§ Brief:
Output all the records word for word. Drop the pictures.

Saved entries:

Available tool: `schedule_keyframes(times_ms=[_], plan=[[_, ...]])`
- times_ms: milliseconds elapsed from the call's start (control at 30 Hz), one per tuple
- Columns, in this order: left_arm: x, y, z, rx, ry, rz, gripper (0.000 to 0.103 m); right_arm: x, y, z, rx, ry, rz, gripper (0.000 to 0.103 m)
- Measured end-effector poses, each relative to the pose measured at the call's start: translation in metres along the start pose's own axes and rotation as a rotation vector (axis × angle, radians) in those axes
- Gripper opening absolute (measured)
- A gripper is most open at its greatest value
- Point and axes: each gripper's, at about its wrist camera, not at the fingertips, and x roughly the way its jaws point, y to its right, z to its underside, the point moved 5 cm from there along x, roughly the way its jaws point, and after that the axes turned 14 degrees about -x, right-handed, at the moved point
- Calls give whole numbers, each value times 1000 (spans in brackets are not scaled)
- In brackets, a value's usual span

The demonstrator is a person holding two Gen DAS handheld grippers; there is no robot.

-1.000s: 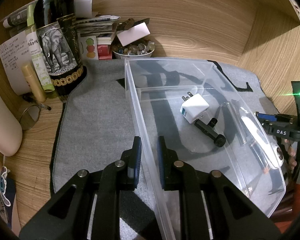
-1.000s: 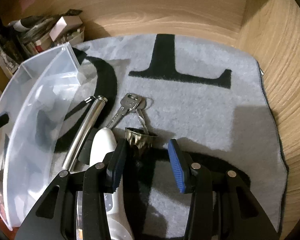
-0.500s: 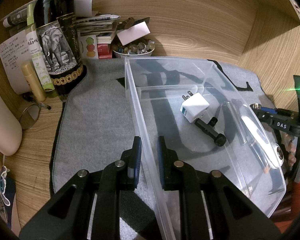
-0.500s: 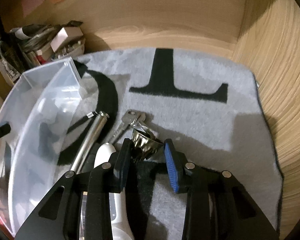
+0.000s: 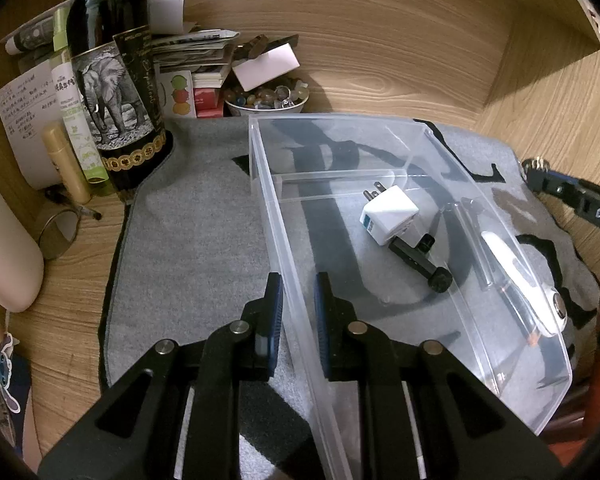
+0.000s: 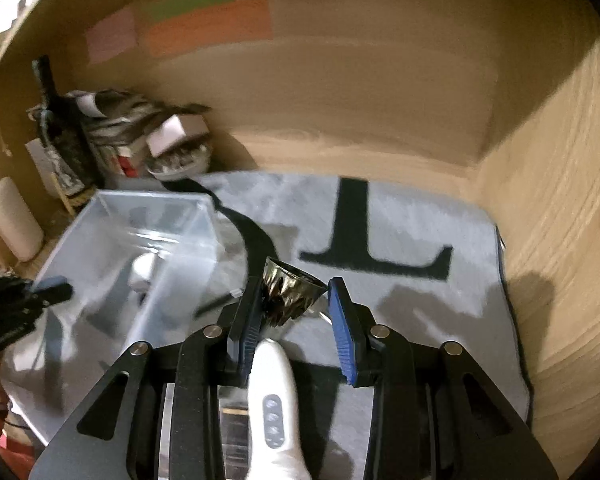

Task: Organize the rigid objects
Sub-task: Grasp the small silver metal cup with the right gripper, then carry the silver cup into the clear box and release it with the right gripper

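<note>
The shiny cone (image 6: 290,292) sits low in the middle of the right wrist view, pinched between the right gripper (image 6: 296,306): the left pad presses its side and the right pad meets its flared rim. It hangs above the grey mat (image 6: 400,240), tipped with the wide end toward the right. That view is smeared by motion, so the cone's surface and anything hanging under it are hard to read. A white device (image 6: 274,412) with buttons lies below the jaws, its lower end cut off by the frame edge.

To the left the clear bin (image 6: 112,248) shows only as a pale blur. In the left wrist view it is sharp: the left gripper (image 5: 296,312) is clamped on the bin's (image 5: 276,240) near wall, one pad outside, one inside. A white plug (image 5: 388,214) and a black cylinder (image 5: 418,260) lie on the bin floor, touching each other. Seen through the far wall, the white device (image 5: 520,280) and a clear tube beside it are distorted; I cannot tell exactly how they lie. The right gripper's arm (image 5: 572,196) pokes in at the right edge, mostly cut off.

Upper left, a dark bottle (image 5: 116,92) stands at the mat's corner, with papers and a bowl of stones (image 5: 266,98) behind it.
</note>
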Motion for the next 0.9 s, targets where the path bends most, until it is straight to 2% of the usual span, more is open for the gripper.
schedule_keyframes(times_ms=[367,633,900], plan=[[1,0,0,0,0,2,15,1,-59,-32,-127,60,-118,31],[0,0,0,0,0,1,15,18,-90,-34,-197,23,-182,31],[1,0,0,-2,0,2,15,36,-104,-25,-236,-40,-203,31]])
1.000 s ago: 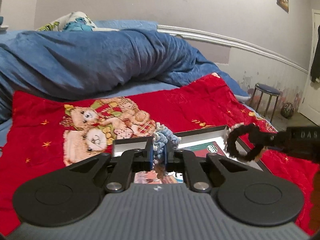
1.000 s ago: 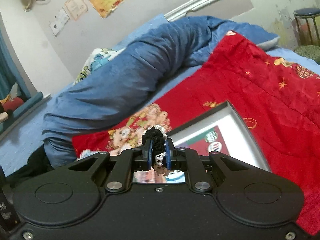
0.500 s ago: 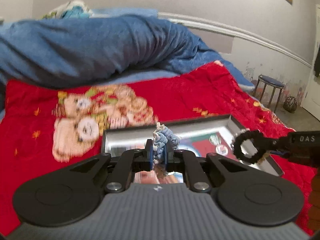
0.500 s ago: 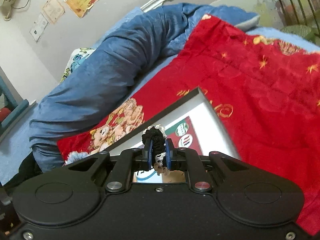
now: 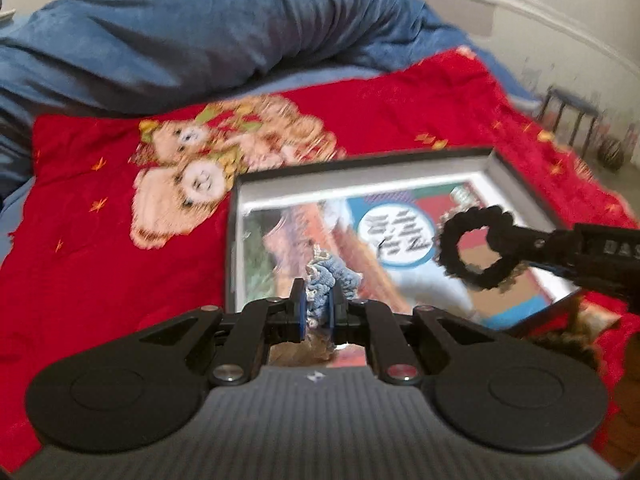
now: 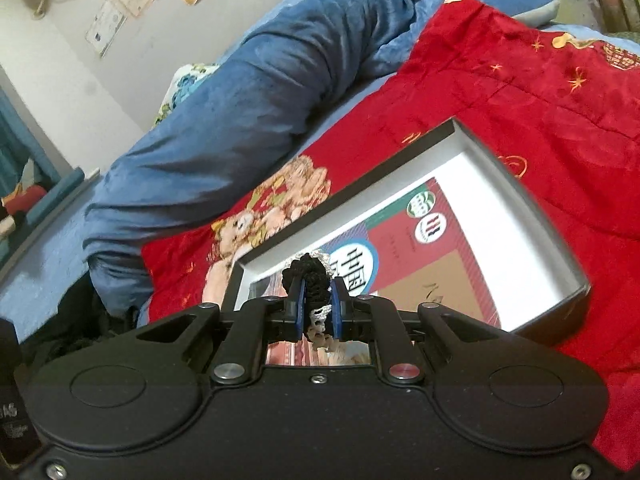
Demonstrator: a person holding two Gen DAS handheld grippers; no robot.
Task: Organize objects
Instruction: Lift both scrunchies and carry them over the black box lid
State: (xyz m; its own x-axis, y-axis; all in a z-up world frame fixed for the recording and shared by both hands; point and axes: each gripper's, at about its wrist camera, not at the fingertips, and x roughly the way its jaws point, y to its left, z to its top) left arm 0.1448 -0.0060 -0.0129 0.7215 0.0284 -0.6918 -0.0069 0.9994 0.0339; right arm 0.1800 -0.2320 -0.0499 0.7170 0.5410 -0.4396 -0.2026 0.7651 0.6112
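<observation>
My left gripper is shut on a light blue crocheted scrunchie, held above the near edge of an open dark box with a printed sheet on its floor. My right gripper is shut on a black crocheted scrunchie with white trim, over the same box. In the left wrist view the black scrunchie hangs as a ring from the right gripper's fingers, above the box's right half.
The box lies on a red blanket with a teddy bear print. A rolled blue duvet lies behind it. A stool stands by the wall at right.
Both grippers have moved forward and tipped down over the box, each still holding its scrunchie. The box now fills more of both views.
</observation>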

§ Task output:
Available tool: `schedule_keyframes(times_ms=[_], plan=[[_, ...]])`
- times_ms: milliseconds elapsed from the call's start (control at 30 Hz), one per tuple
- Columns, in this order: left_arm: x, y, z, rx, ry, rz, gripper (0.000 to 0.103 m); right_arm: x, y, z, rx, ry, rz, gripper (0.000 to 0.103 m)
- Measured end-effector poses, each relative to the pose measured at the call's start: translation in metres along the start pose's own axes and rotation as a rotation vector (axis × angle, radians) in those axes
- Gripper opening absolute (measured)
- A gripper is most open at its greatest value
- Point and axes: each gripper's, at about its wrist camera, not at the fingertips, and x roughly the way its jaws point, y to its right, z to its underside, the point moved 5 cm from there along x, roughly the way its jaws point, and after that the axes turned 14 degrees about -x, right-handed, at the moved point
- Calls give whole numbers, each value times 1000 (spans in brackets are not scaled)
- In brackets, a value's usual span

The demonstrator is a person holding two Gen DAS handheld grippers; there is no robot.

-1.000s: 
-1.000s: 
-0.500s: 
-0.500s: 
+0.000s: 
+0.000s: 

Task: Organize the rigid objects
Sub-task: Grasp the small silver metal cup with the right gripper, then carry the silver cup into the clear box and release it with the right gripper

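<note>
The shiny cone (image 6: 290,292) sits low in the middle of the right wrist view, pinched between the right gripper (image 6: 296,306): the left pad presses its side and the right pad meets its flared rim. It hangs above the grey mat (image 6: 400,240), tipped with the wide end toward the right. That view is smeared by motion, so the cone's surface and anything hanging under it are hard to read. A white device (image 6: 274,412) with buttons lies below the jaws, its lower end cut off by the frame edge.

To the left the clear bin (image 6: 112,248) shows only as a pale blur. In the left wrist view it is sharp: the left gripper (image 5: 296,312) is clamped on the bin's (image 5: 276,240) near wall, one pad outside, one inside. A white plug (image 5: 388,214) and a black cylinder (image 5: 418,260) lie on the bin floor, touching each other. Seen through the far wall, the white device (image 5: 520,280) and a clear tube beside it are distorted; I cannot tell exactly how they lie. The right gripper's arm (image 5: 572,196) pokes in at the right edge, mostly cut off.

Upper left, a dark bottle (image 5: 116,92) stands at the mat's corner, with papers and a bowl of stones (image 5: 266,98) behind it.
</note>
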Motion for the next 0.9 s, targets where the path bends most, until it is straight to 2% of the usual span, more is open for the gripper.
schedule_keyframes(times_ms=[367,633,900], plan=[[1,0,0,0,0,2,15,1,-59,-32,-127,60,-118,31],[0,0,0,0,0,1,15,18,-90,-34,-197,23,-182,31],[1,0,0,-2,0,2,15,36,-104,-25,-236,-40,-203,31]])
1.000 s ago: 
1.000 s ago: 
0.500 s ago: 
0.500 s ago: 
now: 
now: 
Demonstrator: a person holding two Gen DAS handheld grippers; no robot.
Task: Organize objects
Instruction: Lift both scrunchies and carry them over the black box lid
State: (xyz m; its own x-axis, y-axis; all in a z-up world frame fixed for the recording and shared by both hands; point and axes: each gripper's, at about its wrist camera, not at the fingertips, and x roughly the way its jaws point, y to its left, z to its top) left arm 0.1448 -0.0060 -0.0129 0.7215 0.0284 -0.6918 -0.0069 0.9994 0.0339; right arm 0.1800 -0.2320 -0.0499 0.7170 0.5410 -0.4396 -0.2026 0.7651 0.6112
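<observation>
My left gripper is shut on a light blue crocheted scrunchie, held above the near edge of an open dark box with a printed sheet on its floor. My right gripper is shut on a black crocheted scrunchie with white trim, over the same box. In the left wrist view the black scrunchie hangs as a ring from the right gripper's fingers, above the box's right half.
The box lies on a red blanket with a teddy bear print. A rolled blue duvet lies behind it. A stool stands by the wall at right.
Both grippers have moved forward and tipped down over the box, each still holding its scrunchie. The box now fills more of both views.
</observation>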

This answer requires no further additions.